Reproduce exactly, and only, the lines below from the one containing "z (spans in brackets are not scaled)" through the one containing "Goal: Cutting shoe".

─── Raw data ───

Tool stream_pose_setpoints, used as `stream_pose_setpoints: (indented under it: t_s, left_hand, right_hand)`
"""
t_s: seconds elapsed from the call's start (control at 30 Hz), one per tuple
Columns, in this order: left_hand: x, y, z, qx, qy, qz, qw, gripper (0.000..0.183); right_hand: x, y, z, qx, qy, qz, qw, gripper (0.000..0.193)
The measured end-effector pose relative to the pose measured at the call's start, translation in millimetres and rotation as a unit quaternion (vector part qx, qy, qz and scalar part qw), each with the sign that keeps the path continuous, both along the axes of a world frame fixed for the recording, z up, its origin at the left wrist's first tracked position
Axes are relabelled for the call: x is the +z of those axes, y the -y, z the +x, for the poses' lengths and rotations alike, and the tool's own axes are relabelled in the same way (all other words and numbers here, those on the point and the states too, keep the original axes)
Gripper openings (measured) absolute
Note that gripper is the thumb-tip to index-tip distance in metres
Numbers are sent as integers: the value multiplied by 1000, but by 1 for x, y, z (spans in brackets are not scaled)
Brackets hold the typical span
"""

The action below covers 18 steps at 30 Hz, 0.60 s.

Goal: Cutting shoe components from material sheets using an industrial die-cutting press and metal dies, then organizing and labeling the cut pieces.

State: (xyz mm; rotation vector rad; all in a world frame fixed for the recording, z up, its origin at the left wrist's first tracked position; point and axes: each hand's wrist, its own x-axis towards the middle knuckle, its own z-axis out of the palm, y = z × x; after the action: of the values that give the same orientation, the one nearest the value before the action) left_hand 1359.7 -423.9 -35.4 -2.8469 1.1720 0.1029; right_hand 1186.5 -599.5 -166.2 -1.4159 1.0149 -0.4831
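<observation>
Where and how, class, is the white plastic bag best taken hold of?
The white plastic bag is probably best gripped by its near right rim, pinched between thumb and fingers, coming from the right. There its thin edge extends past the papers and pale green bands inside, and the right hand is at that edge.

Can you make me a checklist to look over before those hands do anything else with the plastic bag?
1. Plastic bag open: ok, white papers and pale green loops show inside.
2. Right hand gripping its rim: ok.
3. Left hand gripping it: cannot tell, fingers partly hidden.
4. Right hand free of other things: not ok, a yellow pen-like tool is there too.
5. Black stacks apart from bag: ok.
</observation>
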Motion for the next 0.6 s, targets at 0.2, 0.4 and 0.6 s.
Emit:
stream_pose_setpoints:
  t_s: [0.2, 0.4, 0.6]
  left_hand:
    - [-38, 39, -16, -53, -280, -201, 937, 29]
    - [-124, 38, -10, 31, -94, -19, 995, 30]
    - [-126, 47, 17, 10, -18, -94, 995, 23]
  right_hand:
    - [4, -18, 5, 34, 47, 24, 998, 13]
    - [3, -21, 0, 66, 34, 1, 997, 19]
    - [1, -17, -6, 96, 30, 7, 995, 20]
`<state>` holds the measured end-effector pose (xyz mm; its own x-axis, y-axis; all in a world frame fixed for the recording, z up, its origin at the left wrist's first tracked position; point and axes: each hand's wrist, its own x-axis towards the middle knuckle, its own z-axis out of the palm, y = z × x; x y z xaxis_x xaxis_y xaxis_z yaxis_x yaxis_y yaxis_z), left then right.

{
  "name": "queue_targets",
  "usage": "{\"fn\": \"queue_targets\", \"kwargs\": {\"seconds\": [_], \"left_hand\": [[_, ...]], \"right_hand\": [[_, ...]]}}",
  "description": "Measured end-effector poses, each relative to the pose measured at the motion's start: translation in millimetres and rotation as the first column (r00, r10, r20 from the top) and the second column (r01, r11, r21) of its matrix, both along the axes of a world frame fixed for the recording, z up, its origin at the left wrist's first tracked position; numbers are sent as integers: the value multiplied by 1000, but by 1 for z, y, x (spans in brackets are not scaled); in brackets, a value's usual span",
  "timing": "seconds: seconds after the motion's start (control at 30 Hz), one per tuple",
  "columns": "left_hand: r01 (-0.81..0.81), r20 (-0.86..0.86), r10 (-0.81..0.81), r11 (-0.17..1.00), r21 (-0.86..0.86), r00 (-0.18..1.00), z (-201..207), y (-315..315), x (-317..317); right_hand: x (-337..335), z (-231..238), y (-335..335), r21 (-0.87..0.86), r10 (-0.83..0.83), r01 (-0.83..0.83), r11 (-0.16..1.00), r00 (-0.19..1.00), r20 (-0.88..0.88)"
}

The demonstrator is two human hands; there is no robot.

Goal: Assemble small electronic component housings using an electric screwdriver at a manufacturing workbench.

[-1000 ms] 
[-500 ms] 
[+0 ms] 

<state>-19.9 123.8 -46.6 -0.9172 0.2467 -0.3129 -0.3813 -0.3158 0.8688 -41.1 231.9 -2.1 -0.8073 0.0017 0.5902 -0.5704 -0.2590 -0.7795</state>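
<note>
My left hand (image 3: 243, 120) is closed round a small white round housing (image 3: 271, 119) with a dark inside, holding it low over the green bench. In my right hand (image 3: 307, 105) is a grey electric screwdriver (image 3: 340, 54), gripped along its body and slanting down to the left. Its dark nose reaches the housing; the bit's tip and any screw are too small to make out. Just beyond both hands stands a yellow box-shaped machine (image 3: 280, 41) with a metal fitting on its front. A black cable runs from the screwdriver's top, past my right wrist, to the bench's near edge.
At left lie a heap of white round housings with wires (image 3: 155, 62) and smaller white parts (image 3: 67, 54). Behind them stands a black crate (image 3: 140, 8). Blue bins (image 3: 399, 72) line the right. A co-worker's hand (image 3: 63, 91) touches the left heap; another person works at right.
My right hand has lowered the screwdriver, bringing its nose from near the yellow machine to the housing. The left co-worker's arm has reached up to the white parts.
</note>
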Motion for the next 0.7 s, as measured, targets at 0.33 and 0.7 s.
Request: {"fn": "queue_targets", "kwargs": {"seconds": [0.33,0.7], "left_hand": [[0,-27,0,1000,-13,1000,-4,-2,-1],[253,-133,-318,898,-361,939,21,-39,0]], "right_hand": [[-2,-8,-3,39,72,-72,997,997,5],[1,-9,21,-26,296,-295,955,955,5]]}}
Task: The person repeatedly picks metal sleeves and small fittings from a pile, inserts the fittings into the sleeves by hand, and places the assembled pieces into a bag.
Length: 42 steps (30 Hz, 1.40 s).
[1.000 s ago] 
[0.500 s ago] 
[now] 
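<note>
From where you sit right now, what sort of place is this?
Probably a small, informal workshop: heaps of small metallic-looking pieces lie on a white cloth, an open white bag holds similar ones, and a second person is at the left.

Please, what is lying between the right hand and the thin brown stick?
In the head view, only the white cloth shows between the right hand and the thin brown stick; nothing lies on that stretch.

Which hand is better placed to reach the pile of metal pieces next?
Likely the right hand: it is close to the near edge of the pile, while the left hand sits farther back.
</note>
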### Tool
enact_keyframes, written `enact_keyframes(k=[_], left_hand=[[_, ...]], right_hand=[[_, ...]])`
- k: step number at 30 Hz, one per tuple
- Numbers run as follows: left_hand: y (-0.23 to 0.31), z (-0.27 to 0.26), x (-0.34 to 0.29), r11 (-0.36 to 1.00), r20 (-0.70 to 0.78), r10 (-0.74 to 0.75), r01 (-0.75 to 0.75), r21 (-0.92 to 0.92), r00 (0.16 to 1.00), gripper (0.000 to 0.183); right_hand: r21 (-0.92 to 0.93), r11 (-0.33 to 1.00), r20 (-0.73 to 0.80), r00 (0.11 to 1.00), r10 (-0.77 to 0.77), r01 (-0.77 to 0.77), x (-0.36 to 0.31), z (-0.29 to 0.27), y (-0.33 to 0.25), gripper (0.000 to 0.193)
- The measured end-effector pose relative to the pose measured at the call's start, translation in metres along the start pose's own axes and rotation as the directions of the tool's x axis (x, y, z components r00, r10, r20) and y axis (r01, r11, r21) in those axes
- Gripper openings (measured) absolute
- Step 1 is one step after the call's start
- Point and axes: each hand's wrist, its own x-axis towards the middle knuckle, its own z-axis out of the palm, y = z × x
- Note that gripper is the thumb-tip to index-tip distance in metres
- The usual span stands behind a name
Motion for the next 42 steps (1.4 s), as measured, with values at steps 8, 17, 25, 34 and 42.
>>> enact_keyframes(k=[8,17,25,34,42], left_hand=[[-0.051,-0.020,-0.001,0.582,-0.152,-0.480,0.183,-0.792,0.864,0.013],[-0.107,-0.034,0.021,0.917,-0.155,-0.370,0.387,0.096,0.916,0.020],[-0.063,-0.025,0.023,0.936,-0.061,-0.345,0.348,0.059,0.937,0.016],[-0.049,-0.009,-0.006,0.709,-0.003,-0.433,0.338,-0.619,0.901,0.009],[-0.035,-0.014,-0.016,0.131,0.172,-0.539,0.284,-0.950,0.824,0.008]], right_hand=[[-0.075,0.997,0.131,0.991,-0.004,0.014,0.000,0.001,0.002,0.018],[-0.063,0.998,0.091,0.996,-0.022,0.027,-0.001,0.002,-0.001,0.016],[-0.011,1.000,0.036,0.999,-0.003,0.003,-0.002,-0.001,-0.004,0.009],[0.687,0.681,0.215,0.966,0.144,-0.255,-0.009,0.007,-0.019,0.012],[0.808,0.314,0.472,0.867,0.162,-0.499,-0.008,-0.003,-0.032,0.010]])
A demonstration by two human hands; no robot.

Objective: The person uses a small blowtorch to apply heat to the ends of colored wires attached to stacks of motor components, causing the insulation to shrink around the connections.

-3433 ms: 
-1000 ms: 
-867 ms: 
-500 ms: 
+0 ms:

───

- Exercise solution
Numbers are sent as integers: the value multiplied by 1000, but by 1 for x, y, z (spans in brackets are not scaled)
Brackets hold the typical span
"""

The action below covers 18 steps at 30 Hz, 0.60 s.

Goal: Cutting shoe components from material sheets using an industrial die-cutting press and metal dies, then organizing and labeling the cut pieces.

The required output has now been supplied.